O uso da tortura na repressão executada pelo Regime Militar merece um comentário a parte. A prática da tortura nunca foi oficializada, nunca houve uma ordem ou determinação por parte dos comandantes das Forças Armadas de se praticar tortura para obtenção de informações ou confissões de presos políticos. Porém, essa abominável prática irá se enraizar dentro dos porões da Ditadura a partir de uma lógica ambígua que tentarei descrever agora: uma vez que a tortura não existia oficialmente, não há necessidade de proibí-la, visto que, em tese, ela não existia. Porém, quando confrontados por denuncias de tortura divulgadas pelos jornais e que foram realizadas contra os presos políticos que foram libertos, a tortura será sempre negada pelo Regime ou sua culpa será jogada no colo dos seus perpetradores, sendo definidas como casos isolados ou excessos individuais. Nunca haverá investigação ou punição para nenhum desses denunciados. Por outro lado, os chefes dos órgãos de inteligência que perpetuavam essas práticas, serão premiados com medalhas e títulos de honra dentro das Forças Armadas. Não à toa, nomes como o de delegado Fleury e Brilhante Ustra foram das pessoas que mais ganharam medalhas durante o Regime. Esse quadro ambíguo de negação da realidade combinada com a premiação de quem executava essas torturas irá criar um solo fértil para o crescimento da indisciplina dentro dos quartéis brasileiros, visto que os militares envolvidos diretamente na prática da tortura se colocavam acima do restante dos quadros do Exército, desrespeitando as patentes miltitares e assim indo frontalmente contra a “sagrada” hierarquia militar.
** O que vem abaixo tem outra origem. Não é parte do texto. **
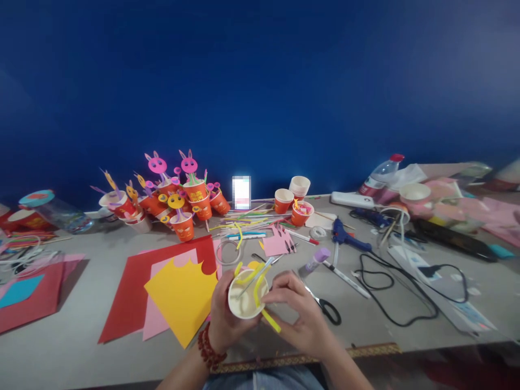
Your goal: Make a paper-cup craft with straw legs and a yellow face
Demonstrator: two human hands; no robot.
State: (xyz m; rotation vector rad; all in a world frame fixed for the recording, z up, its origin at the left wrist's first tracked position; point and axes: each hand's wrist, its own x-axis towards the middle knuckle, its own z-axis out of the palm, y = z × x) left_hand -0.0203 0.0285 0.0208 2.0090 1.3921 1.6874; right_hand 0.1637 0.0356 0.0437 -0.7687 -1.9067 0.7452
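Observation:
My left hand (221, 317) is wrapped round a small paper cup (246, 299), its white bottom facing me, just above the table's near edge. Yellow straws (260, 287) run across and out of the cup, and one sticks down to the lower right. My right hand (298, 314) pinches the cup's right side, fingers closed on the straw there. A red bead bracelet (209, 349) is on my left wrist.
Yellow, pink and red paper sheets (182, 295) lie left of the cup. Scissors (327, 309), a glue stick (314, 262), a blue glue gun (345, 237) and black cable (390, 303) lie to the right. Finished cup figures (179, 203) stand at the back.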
O autor traz diversos relatos, depoimentos e documentação oficial que corroboram essa tese e uma passagem simbólica disso é referida pelo autor a partir de uma entrevista feita por ele com Brilhante Ustra, que afirmou que “para que os tenentes possam ter suas aulas de Tática em perfeita paz, outras pessoas precisam sujar suas mãos” (adaptado por mim).
O livro caminha para seu fim abordando o começo da luta armada por parte das esquerdas. Uma vez que a ideia de que o regime seria breve cai por terra, o PCB e as alas radicais do PTB irão iniciar a formação de guerrilhas urbanas e rurais. Nem PCB e nem PTB irão aderir oficialmente a isso, ocorrendo na verdade diversas rachas que irão criar uma miríades de organizações paramilitares, que de forma mais ou menos autônoma e independentes, irão pegar em Armas para enfrentar o Regime Militar. Se o sistema de inteligência da Ditadura era falho devido a desorganização, mais falho ainda era a organização da luta armada. A diversidade tática e organizacional dos que pretendiam derrubar o governo militar por si só apontava a falha central das esquerdas: sua desunião. Apesar de algum apoio cubano, soviético e chinês, nenhuma das organizações terá duração longa e a maior parte delas será extinta a partir da chegada de Costa e Silva à presidência.
Seu governo será marcado por iniciar a fase mais dura da repressão da ditadura. Nome forte da ala linha-dura, ele irá conquistar a liderança do país a partir de sua influência dentro da alta cúpula das Forças Armadas e o apoio das indivíduos diretamente envolvidos com a repressão e a tortura. Porém, sua inabilidade em lidar com o cenário político nacional propiciou um endurecimento da repressão, como fica claro na seguinte passagem: “Como observa Brian Crozier, especialista inglês no combate à subversão e discreto visitante do SNI em 1964: ‘Os bons governos previnem o conflito, os maus o estimulam; os governos fortes o desencorajam, e os governos fracos o tornam inevitável’. O governo do marechal Costa e Silva era mau e fraco.”(pg 304) Durante seu governo ocorrerá o assassinato do estudante Edson Luis, fato que deu muita força para a oposião civil, que tomará as ruas em passeatas, greves e movimentações na sociedade. Isso criou o cenário perfeito para a imposição de um novo dispositivo para ampliar a repressão e concretizar o que era desejado pelo ala linha-dura: uma ditadura longa, que não pretendia devolver o poder aos políticos civis e que iria exterminar qualquer pensamento de esquerda que existisse no Brasil. Esse dispositivo infame atende pelo nome de Ato Institucional nº 05 e sua criação encerra o primeiro livro dessa série. O livro acaba com um um clima de inconclusão, visto que é só o primeiro da série que pretende analisar o Regime Militar, mas abre espaço para que a obra que lhe dá sequência explique melhor essa nova fase de repressão inaugurada pelo AI-05.
comentários(0)comente



ka19 11/07/2009

Muito barulho por nada.
Quando lançado me empolguei para comprar todos os volumes. Ainda bem que não o fiz.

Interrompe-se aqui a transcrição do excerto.